Qualcuno sostiene anche che sia una scheggia del mitico Regno di Brazil, la terra dell’eterna giovinezza, che appariva e scompariva. Come Rockall, quando - e succede spesso visto l’impeto dell’Atlantico - è travolta dalle onde. La più grande misurata dall’uomo era alta 29 metri. Non è nemmeno certa l’etimologia del suo nome: dipende se si parla in antico gaelico, in scozzese, in portoghese. L’accezione inglese, Rockall, potrebbe significare «roccia ruggente», ma potrebbe anche derivare dal tenente Basil Hall, il primo che ha descritto la sua scoperta, registrata nel 1881 con la spedizione dei reali vascelli britannici Endymion e Princess Charlotte. Di sicuro c’è solo che dista 301,4 chilometri a ovest dell’isola di scozzese di St. Kilda, la terra ad essa più vicina e 424 dal Donegal, Irlanda.
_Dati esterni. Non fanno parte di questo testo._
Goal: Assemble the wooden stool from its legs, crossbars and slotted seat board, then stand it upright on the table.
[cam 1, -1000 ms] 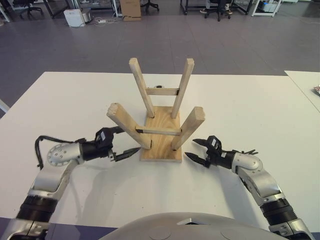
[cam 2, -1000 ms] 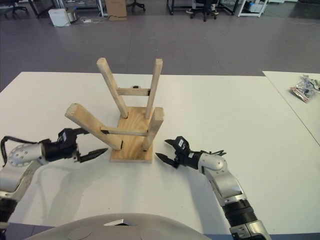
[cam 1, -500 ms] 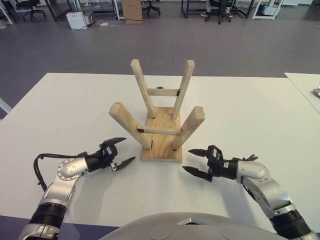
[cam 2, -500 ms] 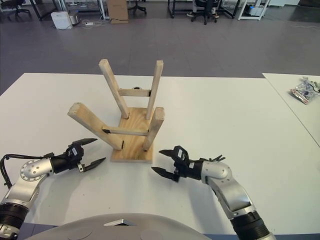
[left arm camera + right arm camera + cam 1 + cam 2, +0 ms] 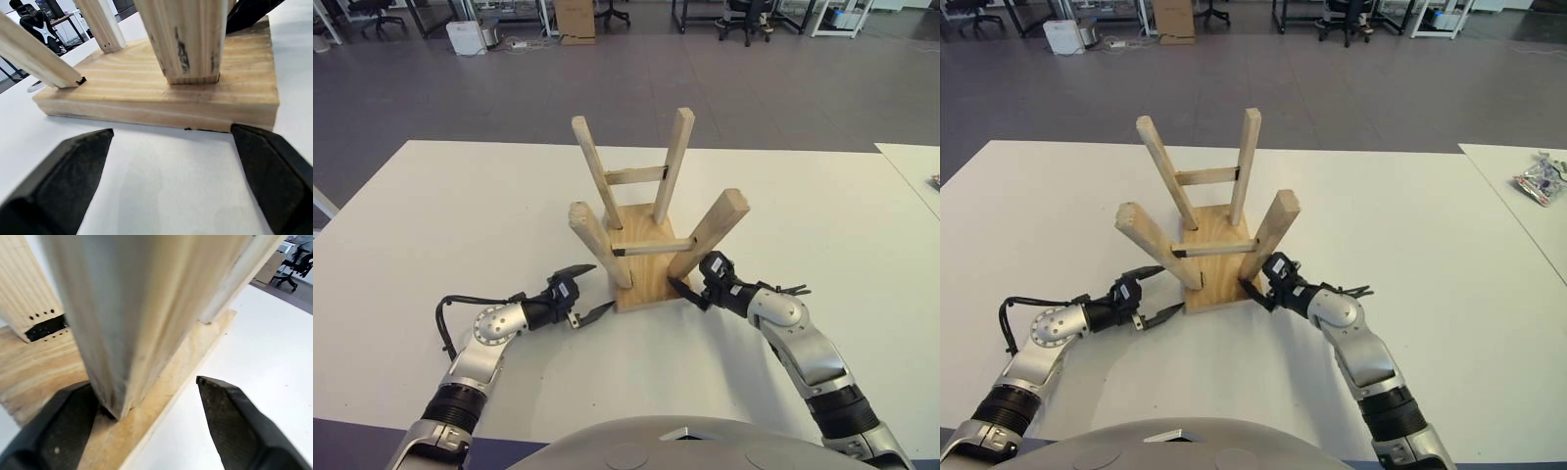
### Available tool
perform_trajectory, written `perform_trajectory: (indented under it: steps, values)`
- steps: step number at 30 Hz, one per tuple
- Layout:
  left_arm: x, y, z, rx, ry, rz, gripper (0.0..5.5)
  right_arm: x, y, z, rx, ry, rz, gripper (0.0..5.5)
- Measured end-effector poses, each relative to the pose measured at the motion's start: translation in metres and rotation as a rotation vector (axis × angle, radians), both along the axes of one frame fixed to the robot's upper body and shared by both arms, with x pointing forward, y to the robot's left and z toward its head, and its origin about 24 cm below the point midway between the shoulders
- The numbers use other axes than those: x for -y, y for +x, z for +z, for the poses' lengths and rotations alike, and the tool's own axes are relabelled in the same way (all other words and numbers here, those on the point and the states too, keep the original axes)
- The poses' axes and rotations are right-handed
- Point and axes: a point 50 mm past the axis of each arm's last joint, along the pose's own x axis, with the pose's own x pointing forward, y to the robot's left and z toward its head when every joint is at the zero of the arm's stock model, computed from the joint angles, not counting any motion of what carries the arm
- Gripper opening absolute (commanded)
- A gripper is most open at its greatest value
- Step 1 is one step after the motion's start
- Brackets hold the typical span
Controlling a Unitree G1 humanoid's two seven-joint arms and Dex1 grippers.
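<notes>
Behind the white tabletop (image 5: 431,206) a grey workshop floor with office chairs and a cardboard box is seen from the head views. On the tabletop the stool (image 5: 646,225) is found assembled but inverted: its seat board (image 5: 641,286) lies flat, and four splayed legs, joined by crossbars, point upward and away. The left claw (image 5: 604,286) is held spread, just beside the board's near left corner and apart from it. The right claw (image 5: 690,281) is set at the foot of the near right leg (image 5: 713,227), so the right arm is judged the nearer for turning the stool over. In the left wrist view, both fingers (image 5: 58,176) are spread wide over bare tabletop, with the board's near edge lying crosswise just ahead and nothing gripped. In the right wrist view, the leg rises close by; one dark finger (image 5: 230,421) hangs over the tabletop and the other lies against the leg's base on the board, so the claw is open around the leg, not clamped.
</notes>
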Motion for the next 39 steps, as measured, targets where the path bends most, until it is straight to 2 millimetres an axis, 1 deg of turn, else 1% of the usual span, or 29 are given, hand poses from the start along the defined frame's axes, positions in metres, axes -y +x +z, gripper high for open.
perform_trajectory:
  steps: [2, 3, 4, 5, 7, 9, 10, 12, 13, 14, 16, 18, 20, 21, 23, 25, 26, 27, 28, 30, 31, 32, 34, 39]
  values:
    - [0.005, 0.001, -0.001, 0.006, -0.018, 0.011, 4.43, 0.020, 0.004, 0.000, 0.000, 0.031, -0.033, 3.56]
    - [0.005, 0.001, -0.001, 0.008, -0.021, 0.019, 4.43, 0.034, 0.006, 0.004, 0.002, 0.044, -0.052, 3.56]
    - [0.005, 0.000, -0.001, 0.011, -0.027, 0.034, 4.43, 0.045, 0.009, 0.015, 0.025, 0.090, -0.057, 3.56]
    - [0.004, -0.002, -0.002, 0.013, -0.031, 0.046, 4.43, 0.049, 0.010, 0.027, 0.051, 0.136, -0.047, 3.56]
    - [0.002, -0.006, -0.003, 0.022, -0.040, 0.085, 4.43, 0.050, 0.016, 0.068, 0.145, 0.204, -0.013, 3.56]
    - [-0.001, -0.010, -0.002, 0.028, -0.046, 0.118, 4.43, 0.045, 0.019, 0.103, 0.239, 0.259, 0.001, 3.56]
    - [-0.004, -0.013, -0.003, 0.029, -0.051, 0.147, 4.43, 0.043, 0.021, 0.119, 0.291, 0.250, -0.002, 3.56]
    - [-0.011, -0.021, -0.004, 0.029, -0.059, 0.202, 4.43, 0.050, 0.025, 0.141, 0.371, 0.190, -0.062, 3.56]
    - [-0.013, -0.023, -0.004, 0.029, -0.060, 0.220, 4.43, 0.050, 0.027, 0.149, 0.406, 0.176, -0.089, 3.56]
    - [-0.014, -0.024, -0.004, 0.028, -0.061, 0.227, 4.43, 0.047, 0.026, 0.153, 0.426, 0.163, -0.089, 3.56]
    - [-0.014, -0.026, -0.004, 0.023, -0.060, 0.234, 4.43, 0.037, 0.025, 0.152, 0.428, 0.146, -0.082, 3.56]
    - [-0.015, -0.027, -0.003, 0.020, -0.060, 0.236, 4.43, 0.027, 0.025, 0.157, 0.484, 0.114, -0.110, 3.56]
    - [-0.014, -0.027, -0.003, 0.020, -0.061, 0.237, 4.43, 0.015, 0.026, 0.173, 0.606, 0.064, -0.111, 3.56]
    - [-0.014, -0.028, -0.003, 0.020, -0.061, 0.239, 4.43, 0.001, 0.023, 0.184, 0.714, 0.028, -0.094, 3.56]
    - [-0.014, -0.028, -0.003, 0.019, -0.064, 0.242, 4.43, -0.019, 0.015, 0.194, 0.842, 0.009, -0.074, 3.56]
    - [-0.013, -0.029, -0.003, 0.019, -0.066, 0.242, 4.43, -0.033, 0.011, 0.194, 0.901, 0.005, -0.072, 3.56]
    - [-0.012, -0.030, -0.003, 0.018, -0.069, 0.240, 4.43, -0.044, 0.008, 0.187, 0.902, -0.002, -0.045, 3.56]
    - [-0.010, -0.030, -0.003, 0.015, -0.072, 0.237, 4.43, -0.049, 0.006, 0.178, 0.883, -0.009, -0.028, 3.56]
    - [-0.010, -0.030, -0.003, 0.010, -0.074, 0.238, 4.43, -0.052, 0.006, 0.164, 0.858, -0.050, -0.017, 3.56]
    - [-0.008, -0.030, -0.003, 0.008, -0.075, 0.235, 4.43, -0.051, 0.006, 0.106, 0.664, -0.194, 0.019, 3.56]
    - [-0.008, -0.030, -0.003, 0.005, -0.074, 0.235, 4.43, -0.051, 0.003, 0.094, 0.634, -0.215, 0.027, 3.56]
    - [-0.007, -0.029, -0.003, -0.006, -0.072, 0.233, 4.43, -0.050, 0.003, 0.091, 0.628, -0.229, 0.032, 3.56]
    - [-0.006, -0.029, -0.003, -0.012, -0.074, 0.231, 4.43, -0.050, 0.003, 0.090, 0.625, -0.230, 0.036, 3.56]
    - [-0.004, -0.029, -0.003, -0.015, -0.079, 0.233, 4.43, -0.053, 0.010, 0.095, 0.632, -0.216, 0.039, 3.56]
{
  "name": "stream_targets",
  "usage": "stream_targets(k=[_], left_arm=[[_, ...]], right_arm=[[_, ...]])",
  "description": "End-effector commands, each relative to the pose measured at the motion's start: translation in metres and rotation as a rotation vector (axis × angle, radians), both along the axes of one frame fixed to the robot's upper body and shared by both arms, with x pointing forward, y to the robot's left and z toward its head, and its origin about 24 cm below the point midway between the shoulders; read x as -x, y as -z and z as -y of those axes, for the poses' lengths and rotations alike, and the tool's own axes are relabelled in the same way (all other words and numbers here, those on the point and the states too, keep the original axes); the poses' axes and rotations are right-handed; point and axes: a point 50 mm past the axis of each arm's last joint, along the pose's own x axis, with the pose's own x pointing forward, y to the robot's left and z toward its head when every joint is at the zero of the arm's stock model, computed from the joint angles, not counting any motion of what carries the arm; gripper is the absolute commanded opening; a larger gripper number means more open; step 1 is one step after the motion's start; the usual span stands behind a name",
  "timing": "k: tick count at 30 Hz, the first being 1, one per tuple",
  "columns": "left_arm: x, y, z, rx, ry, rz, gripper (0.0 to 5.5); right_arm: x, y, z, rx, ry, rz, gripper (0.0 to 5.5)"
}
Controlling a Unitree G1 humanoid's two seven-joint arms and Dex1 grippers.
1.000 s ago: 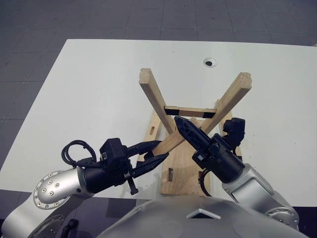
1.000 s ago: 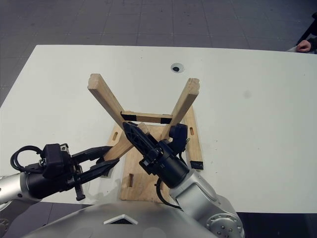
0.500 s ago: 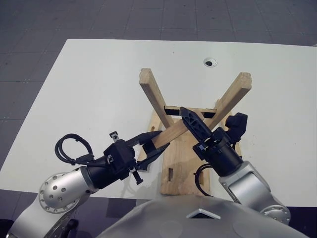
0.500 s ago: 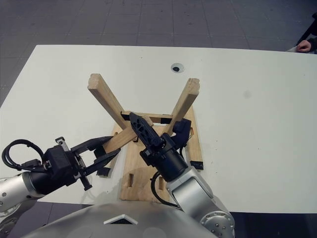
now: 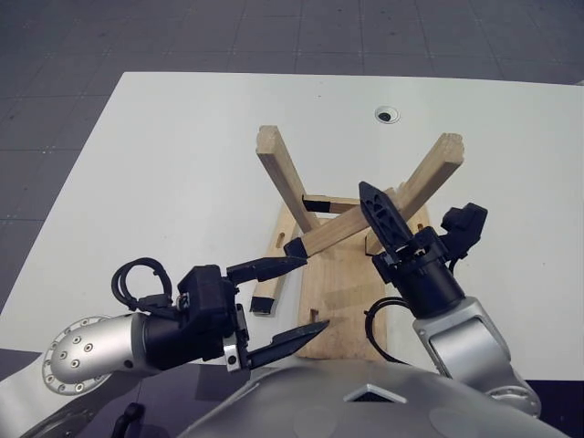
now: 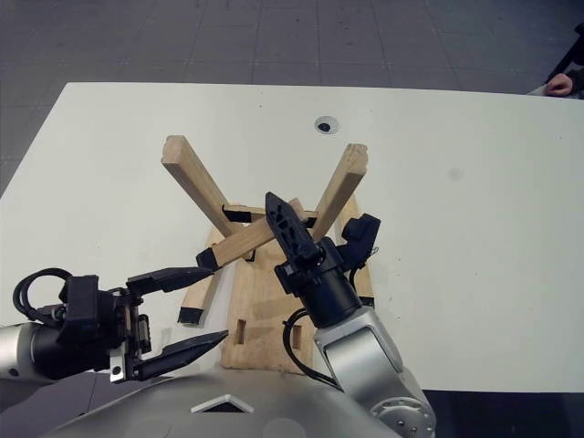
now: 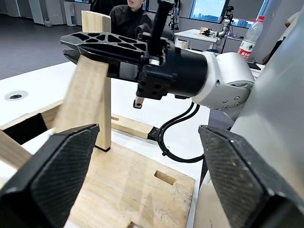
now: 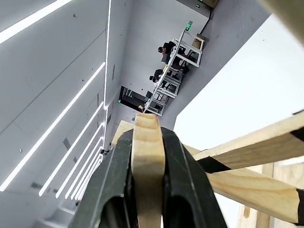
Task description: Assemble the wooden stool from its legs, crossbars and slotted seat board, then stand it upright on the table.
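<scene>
Your worktop [image 5: 164,164] is a smooth white slab with one round cable hole [image 5: 387,115], set on a grey tiled floor [image 5: 182,36]. The pale, grained seat board [image 5: 347,283] lies flat near the front edge, with rectangular slots [image 5: 313,319] cut through it. Two square-cut legs [image 5: 285,182] rise from it and splay outward, a black-tipped crossbar [image 5: 333,203] between them. Your right gripper [image 5: 370,196] is clamped on a slanted leg [image 5: 328,233], whose black-capped end points left. Your left gripper [image 5: 315,292] hangs spread wide, grasping nothing, near the board's front left corner.

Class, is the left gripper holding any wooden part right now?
No, the left gripper is wide open, with nothing between its fingers.
</scene>
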Motion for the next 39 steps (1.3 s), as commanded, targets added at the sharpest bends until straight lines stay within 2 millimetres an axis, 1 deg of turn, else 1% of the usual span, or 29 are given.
stream_targets(k=[1, 3, 6, 7, 8, 10, 14, 15, 17, 19, 21, 23, 28, 32, 35, 39], left_arm=[[0.001, -0.001, -0.005, -0.038, 0.03, -0.032, 4.53], [0.001, 0.001, -0.008, -0.061, 0.044, -0.046, 4.84], [0.0, 0.005, -0.014, -0.104, 0.042, -0.055, 5.37], [-0.001, 0.006, -0.016, -0.118, 0.035, -0.056, 5.49], [-0.002, 0.008, -0.018, -0.135, 0.029, -0.056, 5.5], [-0.005, 0.012, -0.021, -0.152, -0.013, -0.066, 5.5], [-0.012, 0.021, -0.026, -0.217, -0.091, -0.041, 5.5], [-0.014, 0.026, -0.027, -0.248, -0.109, -0.044, 5.5], [-0.019, 0.035, -0.031, -0.306, -0.144, -0.049, 5.5], [-0.024, 0.045, -0.035, -0.361, -0.184, -0.049, 5.5], [-0.028, 0.056, -0.038, -0.404, -0.225, -0.063, 5.5], [-0.031, 0.063, -0.04, -0.435, -0.28, -0.074, 5.5], [-0.042, 0.071, -0.044, -0.463, -0.377, -0.074, 5.5], [-0.046, 0.078, -0.043, -0.45, -0.464, -0.105, 5.5], [-0.048, 0.081, -0.041, -0.445, -0.499, -0.115, 5.5], [-0.046, 0.087, -0.039, -0.462, -0.532, -0.124, 5.5]], right_arm=[[0.0, -0.012, 0.02, 0.18, -0.167, 0.242, 0.4], [0.002, -0.016, 0.044, 0.314, -0.251, 0.315, 0.4], [0.016, -0.023, 0.082, 0.543, -0.368, 0.351, 0.4], [0.021, -0.025, 0.091, 0.605, -0.381, 0.348, 0.4], [0.025, -0.025, 0.097, 0.659, -0.401, 0.348, 0.4], [0.029, -0.02, 0.106, 0.787, -0.425, 0.327, 0.4], [0.037, -0.004, 0.113, 0.971, -0.501, 0.28, 0.4], [0.038, 0.001, 0.116, 1.019, -0.496, 0.26, 0.4], [0.033, 0.008, 0.121, 1.089, -0.432, 0.225, 0.4], [0.023, 0.014, 0.123, 1.163, -0.332, 0.217, 0.4], [0.014, 0.018, 0.12, 1.221, -0.24, 0.218, 0.4], [0.004, 0.022, 0.119, 1.241, -0.135, 0.203, 0.4], [-0.014, 0.025, 0.117, 1.223, 0.059, 0.172, 0.4], [-0.026, 0.027, 0.108, 1.182, 0.181, 0.16, 0.4], [-0.032, 0.032, 0.103, 1.164, 0.227, 0.134, 0.4], [-0.038, 0.04, 0.09, 1.132, 0.304, 0.11, 0.4]])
Ciò, in accordo con le coordinate correnti, stabilite per la prima volta con uno strumento elettronico nel 1967. Ma di chi è questo scoglio? Sta proprio qui la questione.

La Gran Bretagna l’ha rivendicato, con atto parlamentare e nel nome di Sua Maestà la Regina, nel 1972, annettendolo all’isola di Harris, parte della contea scozzese di Inverness. Ma nessun altro Stato ha riconosciuto questo colpo di mano. E men che mai l’Irlanda, l’Islanda e la Danimarca, quest’ultima attraverso le Far Oer, che vantano analoghe mire espansionistiche. Meriterebbe un libro, questa battaglia. Perché, al di là degli atti amministrativi, è anche una storia di uomini. Non soltanto quella dei poveretti, tanti, che vi sono naufragati. Ma anche quella di quelli, pochi, che vi hanno messo piede. A cominciare dai tre militari della Royal Navy e del naturalista James Fischer spediti da Londra a conquistare Rockall, nel 1955, ufficialmente per impedire ai sovietici di spiare il lancio di prova dalle isole Ebridi del Corporal Type II, il primo missile britannico (made in Usa).

Hanno fatto seguito altri tentativi, qualcuno riuscito, di appollaiarsi sulla sommità del monolite, dove non ha resistito sotto le onde nemmeno un piccolo faro per l’ausilio alla navigazione. Attualmente è in corso la preparazione di un’ennesima spedizione, a scopo caritatevole («Help of Heroes»): un ex militare britannico, Nick Hancock, vuole andarci nel 2011, duecento anni dopo la scoperta, per centrare il record della più lunga occupazione di Rockall nella storia, restandovi sopra per 60 giorni, in assoluta solitudine. Marosi, molluschi e uccelli marini esclusi. In realtà, questi «assalti», almeno quelli del passato, non hanno rappresentato soltanto un puro esercizio di eroismo.
La Convenzione delle Nazioni Unite per il diritto internazionale marittimo, firmata a Montego Bay nel 1982, stabilisce infatti che si possa parlare di isola soltanto quando una terra è in grado di assicurare la vita degli uomini e abbia una vita economica autonoma. Diversamente, si tratta di scoglio, e come tale è di tutti e di nessuno. Patrimonio dell’umanità, come sostiene Greenpeace, che ha «conquistato» Rockall per 42 giorni, nel 1997, fondandovi lo Stato libero di Waveland, «terra delle onde», per protestare contro la ricerca e lo sfruttamento dei giacimenti di petrolio sommersi. Gli ambientalisti avevano anche raccolto cittadini da tutto il mondo, su Internet, ma poi quest’utopia è naufragata perché la società che aveva sponsorizzato l’iniziativa ha fatto bancarotta. I britannici, insomma, hanno cercato di abitare questa «roccia ruggente» per dare fondamento alla loro annessione. E così, esercitare i propri diritti - come zona economica esclusiva - sui banchi di pesca ma soprattutto sulle risorse minerarie e petrolifere che nascondono i suoi fondali. Tenendo lontani, naturalmente, tutti gli altri candidati. I negoziati tra Londra, Copenhagen, Rejkjavik e Dublino restano aperti. È, forse, l’ultimo rigurgito imperiale d’Europa.